Aromaticity is determined by application of the Hückel rule
(4n +
2
pi electrons) without any geometry checks, but with adequate treatment
of tautomeric/mesomeric structures where possible. For example,
1-methyl-2(1H)-pyridone is correctly recognized as aromatic, as well as
cyclopentadienyl anion, tropylium cation, fulvene, tropone, etc.

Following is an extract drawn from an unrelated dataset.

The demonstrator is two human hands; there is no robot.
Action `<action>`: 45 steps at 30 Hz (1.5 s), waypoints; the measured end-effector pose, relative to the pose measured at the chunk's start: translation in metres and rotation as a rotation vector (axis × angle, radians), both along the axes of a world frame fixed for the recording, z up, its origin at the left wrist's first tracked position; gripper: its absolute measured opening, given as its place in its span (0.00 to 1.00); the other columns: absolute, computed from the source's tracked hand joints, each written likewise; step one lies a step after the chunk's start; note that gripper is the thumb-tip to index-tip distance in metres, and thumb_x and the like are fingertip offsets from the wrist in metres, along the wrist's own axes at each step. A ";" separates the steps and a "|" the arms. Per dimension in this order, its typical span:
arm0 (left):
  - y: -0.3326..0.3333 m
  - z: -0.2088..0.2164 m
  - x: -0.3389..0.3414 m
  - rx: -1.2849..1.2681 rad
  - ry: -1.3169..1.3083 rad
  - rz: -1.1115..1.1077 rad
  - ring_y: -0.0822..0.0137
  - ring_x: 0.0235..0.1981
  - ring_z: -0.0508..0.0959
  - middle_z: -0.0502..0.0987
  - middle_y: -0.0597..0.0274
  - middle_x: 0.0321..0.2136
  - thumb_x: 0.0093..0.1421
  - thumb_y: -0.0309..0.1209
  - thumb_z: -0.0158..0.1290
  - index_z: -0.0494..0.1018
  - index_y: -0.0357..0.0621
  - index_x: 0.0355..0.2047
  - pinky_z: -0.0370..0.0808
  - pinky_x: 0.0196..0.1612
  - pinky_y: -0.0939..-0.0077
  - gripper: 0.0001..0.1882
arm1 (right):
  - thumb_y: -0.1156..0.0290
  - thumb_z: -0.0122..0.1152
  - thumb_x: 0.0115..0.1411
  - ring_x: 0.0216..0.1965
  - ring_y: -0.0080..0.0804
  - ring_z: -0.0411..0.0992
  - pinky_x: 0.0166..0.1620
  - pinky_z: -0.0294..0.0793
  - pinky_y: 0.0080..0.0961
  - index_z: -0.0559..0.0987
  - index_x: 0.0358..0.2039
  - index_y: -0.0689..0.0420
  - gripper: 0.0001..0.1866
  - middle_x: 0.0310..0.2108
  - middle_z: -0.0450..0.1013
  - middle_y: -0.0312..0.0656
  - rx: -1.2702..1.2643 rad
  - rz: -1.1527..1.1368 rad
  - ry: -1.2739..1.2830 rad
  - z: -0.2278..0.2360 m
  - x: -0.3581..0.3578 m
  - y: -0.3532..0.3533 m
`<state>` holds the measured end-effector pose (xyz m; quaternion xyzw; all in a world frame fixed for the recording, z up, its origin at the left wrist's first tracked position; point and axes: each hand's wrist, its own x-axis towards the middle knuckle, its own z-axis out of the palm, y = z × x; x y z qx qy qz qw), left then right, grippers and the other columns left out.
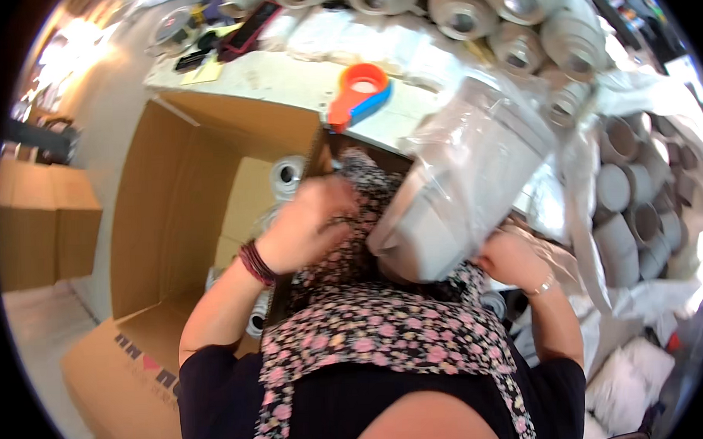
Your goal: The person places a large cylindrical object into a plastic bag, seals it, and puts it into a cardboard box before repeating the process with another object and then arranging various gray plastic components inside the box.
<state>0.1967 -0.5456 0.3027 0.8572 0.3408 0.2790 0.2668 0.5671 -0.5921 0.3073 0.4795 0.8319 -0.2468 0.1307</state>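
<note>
A pale grey, roughly cylindrical object in a clear plastic bag (462, 185) is tilted in front of my body, its lower end over my floral apron (386, 327). My right hand (515, 259) is closed at the lower right side of this bagged object, its fingertips partly hidden. To the left of the bag, and apart from it, my left hand (313, 225) is over the dark floral cloth, smeared by motion. Its fingers look bent, but I cannot make out anything in them.
An open cardboard box (173, 202) with several white-rimmed rolls (288, 175) stands at left. On the white table (269, 79) lie an orange and blue tape dispenser (360, 95) and a phone (252, 29). Several grey cylinders (460, 14) line the back; more cylinders (641, 194) fill a white sack at right.
</note>
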 end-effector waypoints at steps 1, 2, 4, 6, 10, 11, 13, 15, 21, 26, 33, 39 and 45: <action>0.012 -0.002 0.000 0.123 -0.052 0.150 0.48 0.52 0.68 0.68 0.49 0.51 0.44 0.21 0.58 0.69 0.43 0.47 0.66 0.55 0.60 0.26 | 0.64 0.59 0.53 0.34 0.47 0.72 0.37 0.71 0.41 0.80 0.28 0.55 0.09 0.26 0.74 0.48 -0.049 -0.025 -0.016 -0.003 -0.009 0.003; 0.027 0.001 0.034 0.214 -0.026 0.259 0.46 0.53 0.67 0.65 0.46 0.55 0.44 0.20 0.58 0.64 0.44 0.54 0.65 0.57 0.59 0.33 | 0.64 0.59 0.53 0.35 0.47 0.72 0.38 0.71 0.41 0.79 0.29 0.56 0.09 0.27 0.74 0.48 0.029 0.000 0.032 -0.012 0.014 0.008; 0.062 -0.001 0.056 0.312 -0.090 0.312 0.50 0.53 0.68 0.63 0.46 0.56 0.45 0.19 0.58 0.64 0.43 0.55 0.70 0.51 0.64 0.33 | 0.64 0.60 0.52 0.36 0.47 0.73 0.39 0.71 0.40 0.78 0.33 0.57 0.12 0.30 0.74 0.49 0.026 -0.027 0.026 -0.006 -0.013 0.003; 0.074 0.002 0.077 0.317 -0.242 0.263 0.53 0.45 0.73 0.70 0.48 0.48 0.47 0.20 0.58 0.69 0.41 0.48 0.73 0.44 0.66 0.25 | 0.63 0.61 0.52 0.36 0.49 0.72 0.40 0.72 0.39 0.78 0.34 0.59 0.13 0.32 0.75 0.49 0.196 -0.030 0.192 -0.014 -0.018 -0.007; 0.048 -0.005 0.047 0.223 -0.270 -0.056 0.54 0.31 0.76 0.74 0.54 0.28 0.50 0.24 0.52 0.74 0.42 0.33 0.73 0.34 0.63 0.08 | 0.67 0.64 0.48 0.42 0.49 0.71 0.47 0.70 0.38 0.76 0.40 0.60 0.18 0.40 0.74 0.50 0.114 -0.269 0.292 0.010 -0.006 -0.016; 0.026 -0.014 0.027 0.230 -0.142 -0.194 0.54 0.28 0.76 0.74 0.55 0.24 0.52 0.25 0.49 0.74 0.45 0.30 0.72 0.31 0.60 0.06 | 0.68 0.65 0.48 0.43 0.48 0.71 0.49 0.69 0.38 0.76 0.40 0.60 0.18 0.40 0.74 0.50 0.073 -0.364 0.322 0.021 -0.005 -0.013; -0.034 -0.054 -0.002 -0.224 0.378 -0.433 0.55 0.30 0.77 0.75 0.58 0.24 0.53 0.29 0.48 0.74 0.49 0.27 0.73 0.35 0.59 0.05 | 0.71 0.65 0.45 0.46 0.43 0.72 0.54 0.66 0.38 0.77 0.39 0.57 0.18 0.41 0.74 0.45 0.230 -0.397 0.458 0.068 -0.041 0.004; -0.081 -0.095 -0.015 -0.103 0.413 -0.436 0.59 0.34 0.76 0.74 0.65 0.27 0.55 0.32 0.47 0.72 0.51 0.30 0.72 0.39 0.62 0.05 | 0.71 0.64 0.43 0.46 0.37 0.72 0.56 0.64 0.39 0.79 0.37 0.54 0.16 0.38 0.76 0.41 0.687 0.186 0.322 0.108 -0.109 0.036; -0.075 -0.055 -0.044 0.053 -0.199 0.048 0.56 0.47 0.73 0.72 0.56 0.46 0.50 0.34 0.62 0.70 0.48 0.47 0.69 0.51 0.63 0.23 | 0.71 0.70 0.26 0.27 0.44 0.70 0.38 0.67 0.37 0.72 0.18 0.55 0.17 0.20 0.69 0.42 0.436 0.617 -0.088 0.080 -0.147 0.102; -0.136 -0.020 -0.153 -0.297 -0.569 0.631 0.57 0.59 0.62 0.63 0.51 0.57 0.41 0.46 0.70 0.55 0.42 0.61 0.61 0.60 0.58 0.52 | 0.69 0.72 0.37 0.38 0.40 0.70 0.44 0.69 0.31 0.73 0.35 0.58 0.24 0.35 0.71 0.42 0.678 0.513 0.632 0.129 -0.255 0.086; -0.145 -0.024 -0.224 0.098 0.660 0.985 0.48 0.53 0.66 0.67 0.54 0.54 0.41 0.42 0.68 0.68 0.51 0.53 0.70 0.53 0.61 0.37 | 0.68 0.70 0.45 0.54 0.46 0.65 0.56 0.62 0.38 0.75 0.44 0.57 0.25 0.48 0.70 0.44 0.544 0.452 0.692 0.040 -0.270 0.086; -0.110 -0.257 -0.199 -0.557 0.908 0.791 0.48 0.58 0.62 0.60 0.55 0.60 0.43 0.40 0.64 0.62 0.59 0.57 0.65 0.57 0.59 0.39 | 0.70 0.66 0.49 0.43 0.47 0.70 0.47 0.68 0.38 0.77 0.35 0.60 0.14 0.37 0.74 0.48 0.443 -0.342 0.258 -0.053 -0.020 0.066; -0.069 -0.246 -0.229 -0.989 0.997 0.738 0.48 0.63 0.58 0.54 0.54 0.65 0.47 0.39 0.60 0.60 0.61 0.61 0.58 0.63 0.57 0.39 | 0.64 0.69 0.46 0.45 0.51 0.68 0.51 0.67 0.40 0.75 0.38 0.59 0.20 0.39 0.72 0.49 0.286 -0.847 0.032 -0.045 0.079 0.050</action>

New in version 0.2: if a molecule contains more than 1024 rings, a
fallback mechanism changes the ring search mode from SAR to SSR (set of
small rings, which is defined as follows: ringsize <= 12 atoms,
no
ring is completely contained in another one). For additional
information, please check the version history description in the source
code.
Starting with versions 0.3d and 0.3f, matchmol supports stereospecific search operations,
either globally or on a per-atom or per-bond basis. Geometric isomers
of the E/Z type (aka cis/trans
isomers) are recognized as well as isomers with chiral centers (R/S
isomers). The latter type of isomer discrimination works with 3D
molfiles (using the XYZ coordinates) and with 2D molfiles (using "up"
and "down" bond notation) in any combination.

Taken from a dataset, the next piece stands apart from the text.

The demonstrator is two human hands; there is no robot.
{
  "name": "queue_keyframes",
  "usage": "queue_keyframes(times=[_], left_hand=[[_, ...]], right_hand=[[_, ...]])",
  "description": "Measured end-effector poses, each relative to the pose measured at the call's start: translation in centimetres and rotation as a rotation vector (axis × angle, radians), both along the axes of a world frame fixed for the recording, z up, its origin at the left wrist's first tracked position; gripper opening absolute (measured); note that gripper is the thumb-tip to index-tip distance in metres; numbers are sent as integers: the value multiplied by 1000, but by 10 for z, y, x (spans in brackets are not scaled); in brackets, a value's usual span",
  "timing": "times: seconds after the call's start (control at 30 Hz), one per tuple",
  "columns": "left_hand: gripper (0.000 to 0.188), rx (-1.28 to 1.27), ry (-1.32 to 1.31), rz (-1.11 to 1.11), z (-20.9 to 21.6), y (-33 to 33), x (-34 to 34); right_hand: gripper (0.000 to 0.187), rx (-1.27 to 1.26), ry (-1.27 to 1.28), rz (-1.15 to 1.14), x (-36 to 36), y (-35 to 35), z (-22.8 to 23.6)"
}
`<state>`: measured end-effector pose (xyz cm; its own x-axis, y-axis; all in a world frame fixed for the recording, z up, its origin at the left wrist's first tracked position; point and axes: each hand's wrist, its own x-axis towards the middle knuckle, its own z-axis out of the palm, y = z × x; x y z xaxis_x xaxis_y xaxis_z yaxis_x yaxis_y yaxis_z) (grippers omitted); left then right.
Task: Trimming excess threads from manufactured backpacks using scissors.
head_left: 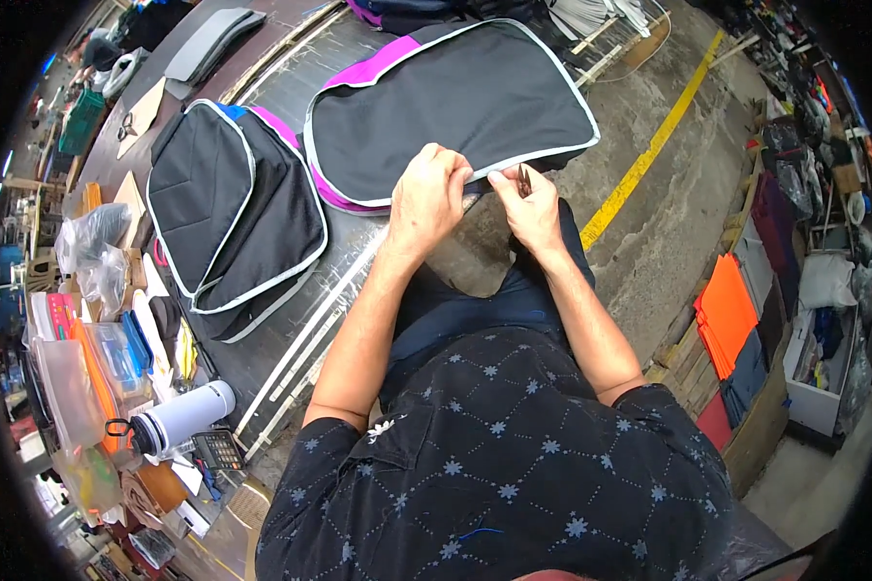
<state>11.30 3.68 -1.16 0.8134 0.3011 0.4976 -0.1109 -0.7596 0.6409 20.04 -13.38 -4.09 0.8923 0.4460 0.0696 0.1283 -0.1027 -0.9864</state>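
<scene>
A black bag panel (455, 97) with pale grey edge binding and magenta sides lies at the table's edge in front of me. My left hand (430, 197) is closed, pinching the binding at the near edge. Just to its right, my right hand (533, 211) has thumb and finger pressed together on the same edge. A small dark pointed tool, which looks like thread snips (524, 180), sticks up from between the right-hand fingers. Beside this bag, on the left, rests a second black bag (233, 203) with the same pale binding and touches of blue and magenta.
Grey folded fabric (213, 48) and scissors (126, 126) lie on the table's far left. Nearer are a pale bottle (189, 416), a calculator (218, 450) and plastic folders (73, 387). A yellow line (649, 150) crosses the floor; orange fabric (727, 315) lies at right.
</scene>
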Motion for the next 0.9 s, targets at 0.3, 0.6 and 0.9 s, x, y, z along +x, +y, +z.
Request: queue_keyframes(times=[0.3, 0.6, 0.9], left_hand=[[16, -370, 108, 7, -8, 8, -2], [16, -432, 109, 28, -2, 3, -3], [13, -443, 66, 50, 2, -2, -3]], right_hand=[[45, -459, -211, 94, -30, -19, 63], [19, -390, -445, -6, -32, -2, 79], [20, -410, -582, -16, -29, 7, 64]])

Starting with version 0.4, checkmol supports the generation of hash-based fingerprints
for efficient pre-selection in structure databases. The default values
are as follows: only linear fragments, minimum fragment length: 3
atoms, maximum fragment length: 8 atoms, 2 bits per fragment, total
bitstring length: 512 bits.
Starting with version 0.5, checkmol has an option (-p) to display all
occurrences of all detected functional groups in a molecule by listing
the corresponding "key atoms" (for a graphical representation of all
functional groups with their key atoms, see the document fgtable.pdf).
Windows DLL version
Although the program can be smoothly compiled with Free Pascal on the
Win32 platform as a console application, its encapsulation in a Windows
Dynamic Link Library (DLL) would have specific advantages, such as
seamless integration into database applications like MS Access (using
VBA as the link). Alessandro
Barozza
from PROCOS had
the idea for this
DLL version and he also realized its implementation. Cited from
Alessandro's code header:
WHY?
I needed substructure matching capability.

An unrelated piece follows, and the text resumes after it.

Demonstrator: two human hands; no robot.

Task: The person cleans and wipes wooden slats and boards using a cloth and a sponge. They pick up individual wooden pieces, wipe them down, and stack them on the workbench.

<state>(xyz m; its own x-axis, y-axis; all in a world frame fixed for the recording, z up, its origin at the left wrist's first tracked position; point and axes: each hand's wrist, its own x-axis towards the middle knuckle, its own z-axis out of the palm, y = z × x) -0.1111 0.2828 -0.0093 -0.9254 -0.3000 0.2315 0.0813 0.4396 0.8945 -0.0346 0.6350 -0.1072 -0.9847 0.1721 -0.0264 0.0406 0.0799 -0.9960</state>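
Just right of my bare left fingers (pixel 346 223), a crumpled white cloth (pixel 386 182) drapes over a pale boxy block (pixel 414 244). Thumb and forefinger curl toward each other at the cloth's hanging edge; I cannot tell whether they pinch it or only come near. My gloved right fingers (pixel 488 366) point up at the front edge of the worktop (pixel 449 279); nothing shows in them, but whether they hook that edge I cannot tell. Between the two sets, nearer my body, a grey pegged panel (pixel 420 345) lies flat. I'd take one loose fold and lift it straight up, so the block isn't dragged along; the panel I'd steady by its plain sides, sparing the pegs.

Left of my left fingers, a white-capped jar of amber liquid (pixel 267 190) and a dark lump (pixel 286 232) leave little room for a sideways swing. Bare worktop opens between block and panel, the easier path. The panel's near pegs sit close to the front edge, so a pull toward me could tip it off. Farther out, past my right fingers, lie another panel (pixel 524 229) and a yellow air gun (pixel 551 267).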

I needed a dll for using with visual basic or VBA
(MS-Access).
I needed to pass the mol file as string (from a memo field
in a
database
and not as a molfile on the disk)
so... I've modified the original matchmol
A more detailed description of the features of this DLL and how to use
it are given in the header of the source code (see download link
below). Alternatively, you can use the Barsoi DLL, a library based on a
C port of checkmol/matchmol which has been developed as a part of the
pgchem::tigress project by Ernst-Georg Schmid (see below).
Download:
Linux server version
cmmmsrv, a
socket-based
server program providing checkmol/matchmol functionality has been
developed as a replacement for the checkmol/matchmol command-line
program in web-based molecular structure databases and related
applications. Communication of any frontend program (e.g., a PHP
script) with cmmmsrv takes place via sockets instead of shell calls,
thus saving a significant amount of time.
Download:
source code:
cmmmsrv.pas
(400 KB)
compiled Linux (i586) binary:
cmmmsrv.gz
documentation:
readme.txt
examples for using cmmmsrv can be found in the
MolDB5R
package (e.g., in the script incss.php)
Links
- pgchem::tigress
(http://pgfoundry.org/projects/pgchem/)
Pgchem::tigress is a cheminformatics extension to the PostgreSQL DBMS.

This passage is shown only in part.